Re: Linux 2.6.27-rc3: kernel BUG at mm/vmalloc.c - bisected

Previous thread: [PATCH] coretemp: Recognize Nehalem CPUs by Darrick J. Wong on Wednesday, August 13, 2008 - 6:51 pm. (5 messages)

Next thread: [GIT]: Sparc by David Miller on Wednesday, August 13, 2008 - 7:45 pm. (2 messages)
To: linux-kernel@vger.kernel.org <linux-kernel@...>
Date: Wednesday, August 13, 2008 - 7:03 pm

I ran into this trying 2.6.27-rc3 today:

[6.461876] kernel BUG at mm/vmalloc.c:217!

(full boot log attached)

I bisected it to:

git-bisect bad 1c89ac55017f982355c7761e1c912c88c941483d

which is:

commit 1c89ac55017f982355c7761e1c912c88c941483d
Merge: 88fa08f... b1b135c...
Author: Linus Torvalds <torvalds@linux-foundation.org>
Date: Tue Aug 12 08:40:19 2008 -0700

Merge
git://git.kernel.org/pub/scm/linux/kernel/git/rusty/linux-2.6-for-linus

*
git://git.kernel.org/pub/scm/linux/kernel/git/rusty/linux-2.6-for-linus:
fix spinlock recursion in hvc_console
stop_machine: remove unused variable
modules: extend initcall_debug functionality to the module loader
export virtio_rng.h
lguest: use get_user_pages_fast() instead of get_user_pages()
mm: Make generic weak get_user_pages_fast and EXPORT_GPL it
lguest: don't set MAC address for guest unless specified

Backing out to the previous commit boots just fine. I've attached the
boot.log, config file, lspci.txt and git-bisect-log. If there is
anything else I can do, I'd be happy to oblige, but I'm checking out
right now.

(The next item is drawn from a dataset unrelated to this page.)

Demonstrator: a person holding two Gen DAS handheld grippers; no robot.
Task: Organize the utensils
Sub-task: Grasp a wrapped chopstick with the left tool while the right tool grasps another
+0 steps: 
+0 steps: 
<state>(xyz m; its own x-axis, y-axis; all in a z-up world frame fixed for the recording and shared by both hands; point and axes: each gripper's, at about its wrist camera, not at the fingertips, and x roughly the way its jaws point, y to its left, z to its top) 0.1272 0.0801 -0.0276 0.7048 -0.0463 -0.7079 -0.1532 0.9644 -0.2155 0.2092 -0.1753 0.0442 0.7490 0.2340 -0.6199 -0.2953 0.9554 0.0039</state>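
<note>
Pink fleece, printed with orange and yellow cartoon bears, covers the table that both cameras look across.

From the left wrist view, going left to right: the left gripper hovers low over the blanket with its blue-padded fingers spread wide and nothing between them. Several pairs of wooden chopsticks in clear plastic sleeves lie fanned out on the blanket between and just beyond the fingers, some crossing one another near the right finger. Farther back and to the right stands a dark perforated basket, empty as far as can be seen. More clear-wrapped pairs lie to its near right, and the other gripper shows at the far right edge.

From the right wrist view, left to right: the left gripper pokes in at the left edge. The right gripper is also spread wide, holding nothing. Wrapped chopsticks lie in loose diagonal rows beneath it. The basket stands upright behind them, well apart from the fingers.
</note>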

I'll check in tomorrow morning (Eastern USA).

Alan

To: Alan D. Brunelle <Alan.Brunelle@...>
Cc: <linux-kernel@...>
Date: Tuesday, August 19, 2008 - 3:46 pm

On Wed, 13 Aug 2008 19:03:20 -0400

Please confirm that this happened at

static struct vm_struct *
__get_vm_area_node(unsigned long size, unsigned long flags, unsigned long start,
unsigned long end, int node, gfp_t gfp_mask, void *caller)
{
struct vm_struct **p, *tmp, *area;
unsigned long align = 1;
unsigned long addr;

Thing is, the code *isn't* in an interrupt. Something got screwed up.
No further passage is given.